Understanding Throat Cancer
Throat cancer is cancer that develops in your throat or voice box. There are different types of throat cancer, according to Mayo Clinic, which include:
- Nasopharyngeal cancer begins in the part of your throat behind your nose.
- Oropharyngeal cancer begins in the part of the throat behind your mouth.
- Hypopharyngeal cancer, also called laryngopharyngeal cancer, begins in the lower part of your throat.
- Glottic cancer begins in the vocal cords.
- Supraglottic cancer begins in the upper part of the voice box.
- Subglottic cancer begins in the lower part of the voice box.
The two most common throat cancer types are laryngopharyngeal cancer and oropharyngeal cancer, according to the Cleveland Clinic.
Throat Cancer Risk Factors and Symptoms
Factors that can increase your risk of throat cancer, according to May Clinic, include:
- Tobacco use
- Excessive alcohol use
- Viral infections including human papillomavirus (HPV)
- A diet lacking in fruits and vegetables
- Gastroesophageal reflux disease occurs when your stomach acid flows back into your esophagus.
- Exposure to toxic substances
Expert Resources for Coping With a Diagnosis
Throat cancer symptoms depend on where the cancer develops in the throat, according to MD Anderson Cancer Center. But signs include:
- Hoarseness or changes in your voice
- Difficulty swallowing
- Persistent sore throat
- Ear pain
- Lump in the neck
- Breathing problems
- Unexplained weight loss
How Gratitude Helps Cancer Patients Overcome Adversity
Through cancer, Olmos adopted a new sense of gratitude in life. And he’s not alone. Many cancer warriors find gratitude while battling the disease.

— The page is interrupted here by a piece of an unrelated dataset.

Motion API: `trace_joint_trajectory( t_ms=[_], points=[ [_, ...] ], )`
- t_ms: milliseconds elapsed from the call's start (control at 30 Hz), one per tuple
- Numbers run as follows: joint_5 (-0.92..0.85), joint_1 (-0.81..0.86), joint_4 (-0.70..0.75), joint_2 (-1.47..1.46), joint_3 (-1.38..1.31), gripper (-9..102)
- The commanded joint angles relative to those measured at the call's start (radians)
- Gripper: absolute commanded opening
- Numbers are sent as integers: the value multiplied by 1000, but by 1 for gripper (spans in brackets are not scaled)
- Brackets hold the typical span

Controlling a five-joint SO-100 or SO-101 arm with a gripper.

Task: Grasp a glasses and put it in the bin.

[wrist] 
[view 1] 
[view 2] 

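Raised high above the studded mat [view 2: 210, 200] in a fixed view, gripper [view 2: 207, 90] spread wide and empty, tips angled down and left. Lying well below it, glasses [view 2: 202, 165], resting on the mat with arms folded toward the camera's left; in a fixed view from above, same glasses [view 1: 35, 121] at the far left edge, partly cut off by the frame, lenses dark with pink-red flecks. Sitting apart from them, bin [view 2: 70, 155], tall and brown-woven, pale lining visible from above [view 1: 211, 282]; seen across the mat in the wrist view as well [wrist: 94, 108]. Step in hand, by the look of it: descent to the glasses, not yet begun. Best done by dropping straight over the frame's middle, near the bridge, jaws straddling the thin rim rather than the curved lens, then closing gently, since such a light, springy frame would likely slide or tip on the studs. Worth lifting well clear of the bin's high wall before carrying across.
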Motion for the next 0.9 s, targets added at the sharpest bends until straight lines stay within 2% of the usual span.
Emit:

Living with gratitude means being thankful for what you have and showing appreciation in your day-to-day life. SurvivorNet doctors say gratitude can be helpful for cancer warriors struggling with health issues.

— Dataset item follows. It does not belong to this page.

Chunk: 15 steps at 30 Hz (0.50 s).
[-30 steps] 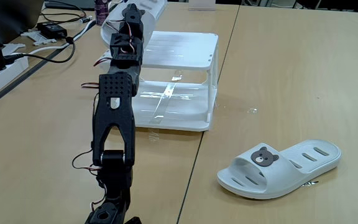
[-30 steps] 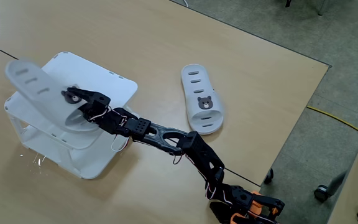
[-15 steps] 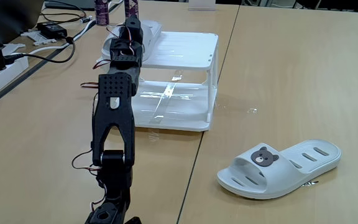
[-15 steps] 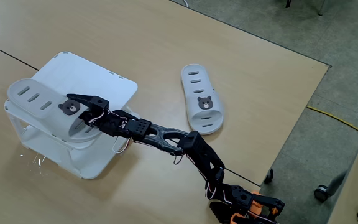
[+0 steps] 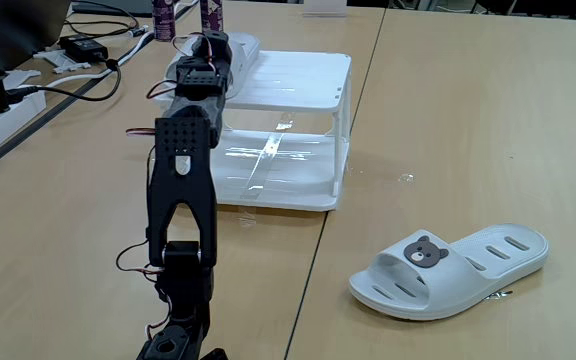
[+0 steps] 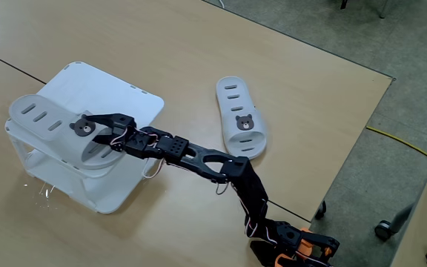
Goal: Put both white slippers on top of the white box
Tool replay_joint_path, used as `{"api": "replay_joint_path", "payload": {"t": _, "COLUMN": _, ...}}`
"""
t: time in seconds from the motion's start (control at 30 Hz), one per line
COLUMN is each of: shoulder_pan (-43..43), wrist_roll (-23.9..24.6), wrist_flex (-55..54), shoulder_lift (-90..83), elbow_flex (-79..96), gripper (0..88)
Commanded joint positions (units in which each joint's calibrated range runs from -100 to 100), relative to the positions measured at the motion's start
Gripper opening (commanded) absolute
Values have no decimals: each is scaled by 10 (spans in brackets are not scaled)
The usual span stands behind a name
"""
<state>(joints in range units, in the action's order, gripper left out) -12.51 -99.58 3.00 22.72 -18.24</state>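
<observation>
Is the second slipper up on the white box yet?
No: in a fixed view the second slipper lies flat on the table, apart from the white box, where the first slipper rests.

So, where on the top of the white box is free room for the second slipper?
In a fixed view, the white box has its top bare toward the corner that faces the second slipper on the table. The other side is crowded: the first slipper lies there, with the hand at its strap.
</observation>
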Motion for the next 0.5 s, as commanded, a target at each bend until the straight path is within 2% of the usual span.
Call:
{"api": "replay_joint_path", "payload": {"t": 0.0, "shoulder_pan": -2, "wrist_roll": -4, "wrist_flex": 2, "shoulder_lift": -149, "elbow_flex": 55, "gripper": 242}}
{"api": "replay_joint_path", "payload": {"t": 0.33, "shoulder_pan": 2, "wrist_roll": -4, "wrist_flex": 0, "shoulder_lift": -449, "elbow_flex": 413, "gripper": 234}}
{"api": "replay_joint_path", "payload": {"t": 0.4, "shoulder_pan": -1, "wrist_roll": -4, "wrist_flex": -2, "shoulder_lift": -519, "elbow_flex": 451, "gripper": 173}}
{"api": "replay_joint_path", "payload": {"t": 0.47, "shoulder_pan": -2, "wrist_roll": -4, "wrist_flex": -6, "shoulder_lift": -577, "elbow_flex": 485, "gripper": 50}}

Dr. Zuri Murrell, a colorectal cancer surgeon at Cedars-Sinai Medical Center, told SurvivorNet that his cancer patients who live with gratitude tend to handle treatment better.
He points to stress and anxiety associated with a health diagnosis can lead to physical issues. He goes on to suggest practicing gratitude can help manage your stress and anxiety levels.
WATCH: How gratitude impacts a patient's mindset.
"The patients who do well with cancer live life with that kind of gratitude, but in terms of everything," he explained. "They're grateful, not for cancer, but they're grateful for an opportunity to know that life is finite."
Questions to Ask Your Doctor
- Has my throat cancer become advanced and spread to other parts of the body?
- What kind of cancer treatment should I expect?
- Are there any treatment side effects that will severely impact my daily routines?
- How long does the treatment process usually take?
- What resources are available to help me if I experience any mental health challenges while battling throat cancer?